Prospects that the Federal Reserve will end its current easing cycle at a higher level than previously expected and that President-elect Donald Trump’s agenda may spark growth and inflation as well as potentially worsen the US fiscal backdrop has weighed on long-term debt. Options traders’ are biasing wagers to those that will profit if yields move further upward.
“We are in a rising rate now environment and it’s really all coming from the longer end,” said Tom di Galoma, head of fixed income at Curvature Securities. “There’s a lot of concern about what the next administration will be doing and how it impacts where rates go. There could even be some talk in 2025 of the Fed needing to raise rates,” if inflation rebounds sharply.
The 10-year yield should keep moving upward to the next support at around the 5% level, with the two-to-10-year curve spread likely to reach 50 basis points sometime next year, di Galoma said.
The US Treasury market lost 1.8% this month, trimming this year’s gains to just 0.3%, according to a Bloomberg index as of through Dec. 23. The complex was up around 4.6% this year through Sept. 17, the day before the Fed began its rate-cutting cycle by shaving its policy benchmark down a half a percentage point.
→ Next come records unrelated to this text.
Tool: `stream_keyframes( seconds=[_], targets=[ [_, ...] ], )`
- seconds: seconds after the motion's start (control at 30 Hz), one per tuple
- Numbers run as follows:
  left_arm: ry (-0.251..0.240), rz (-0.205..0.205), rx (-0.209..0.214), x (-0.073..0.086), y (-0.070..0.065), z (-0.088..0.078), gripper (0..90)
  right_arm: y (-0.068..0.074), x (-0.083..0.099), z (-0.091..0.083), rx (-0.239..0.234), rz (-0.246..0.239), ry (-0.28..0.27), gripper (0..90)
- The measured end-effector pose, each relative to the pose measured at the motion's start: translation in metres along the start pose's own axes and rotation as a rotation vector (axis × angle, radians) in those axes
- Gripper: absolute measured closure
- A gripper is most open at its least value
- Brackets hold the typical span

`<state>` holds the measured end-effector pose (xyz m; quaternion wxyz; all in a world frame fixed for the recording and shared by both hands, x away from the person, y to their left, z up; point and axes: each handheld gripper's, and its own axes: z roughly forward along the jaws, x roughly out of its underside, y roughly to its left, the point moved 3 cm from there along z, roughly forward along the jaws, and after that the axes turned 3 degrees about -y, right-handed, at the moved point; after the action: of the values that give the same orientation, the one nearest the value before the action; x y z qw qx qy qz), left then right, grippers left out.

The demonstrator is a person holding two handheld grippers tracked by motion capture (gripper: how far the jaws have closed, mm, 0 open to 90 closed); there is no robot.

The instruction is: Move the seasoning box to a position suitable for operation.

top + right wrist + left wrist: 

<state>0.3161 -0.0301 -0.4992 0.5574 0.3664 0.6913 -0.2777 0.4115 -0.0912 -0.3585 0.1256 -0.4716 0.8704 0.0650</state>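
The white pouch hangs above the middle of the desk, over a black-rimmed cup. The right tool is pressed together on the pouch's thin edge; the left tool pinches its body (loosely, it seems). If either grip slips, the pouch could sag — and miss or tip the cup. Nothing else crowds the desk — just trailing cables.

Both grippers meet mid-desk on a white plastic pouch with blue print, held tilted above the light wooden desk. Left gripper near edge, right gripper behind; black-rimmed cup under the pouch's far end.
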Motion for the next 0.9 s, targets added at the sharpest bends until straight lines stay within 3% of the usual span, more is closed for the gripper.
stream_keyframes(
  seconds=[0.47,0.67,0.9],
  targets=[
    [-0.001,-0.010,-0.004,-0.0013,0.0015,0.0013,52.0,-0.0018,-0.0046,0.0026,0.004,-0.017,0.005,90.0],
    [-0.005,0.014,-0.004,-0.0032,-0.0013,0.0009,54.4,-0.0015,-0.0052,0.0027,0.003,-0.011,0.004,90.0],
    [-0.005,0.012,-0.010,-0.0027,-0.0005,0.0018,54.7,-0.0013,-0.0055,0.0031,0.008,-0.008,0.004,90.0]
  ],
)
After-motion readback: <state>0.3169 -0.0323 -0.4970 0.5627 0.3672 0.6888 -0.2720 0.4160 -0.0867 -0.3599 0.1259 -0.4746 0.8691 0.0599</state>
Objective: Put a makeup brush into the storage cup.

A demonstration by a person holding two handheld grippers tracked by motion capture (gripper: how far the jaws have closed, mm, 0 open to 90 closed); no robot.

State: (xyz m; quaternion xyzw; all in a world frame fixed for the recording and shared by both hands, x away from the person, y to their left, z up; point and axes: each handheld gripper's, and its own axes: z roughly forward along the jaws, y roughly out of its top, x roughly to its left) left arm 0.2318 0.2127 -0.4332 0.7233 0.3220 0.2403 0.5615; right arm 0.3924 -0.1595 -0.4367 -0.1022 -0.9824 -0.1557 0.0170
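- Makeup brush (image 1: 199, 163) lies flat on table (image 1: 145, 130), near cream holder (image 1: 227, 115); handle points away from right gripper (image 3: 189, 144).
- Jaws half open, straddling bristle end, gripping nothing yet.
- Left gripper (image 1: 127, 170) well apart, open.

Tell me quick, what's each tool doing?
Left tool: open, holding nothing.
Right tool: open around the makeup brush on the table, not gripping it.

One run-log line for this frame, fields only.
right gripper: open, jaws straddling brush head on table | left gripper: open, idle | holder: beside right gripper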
Last year, Treasuries gained 4.1%, after posting losses of 12.5% in 2022 and 2.3% in 2021.
Treasuries remained lower after a second round of coupon-bearing debt supply received good demand. The US Treasury sold $70 billion of five-year notes Tuesday after its auction on Monday of 2-year securities was met with solid demand. On Thursday, the Treasury will sell $44 billion seven-year notes on Thursday.
The Securities Industry and Financial Markets Association recommend an early close for cash bond market Tuesday at 2 p.m. New York, ahead of the Christmas day holiday on Wednesday.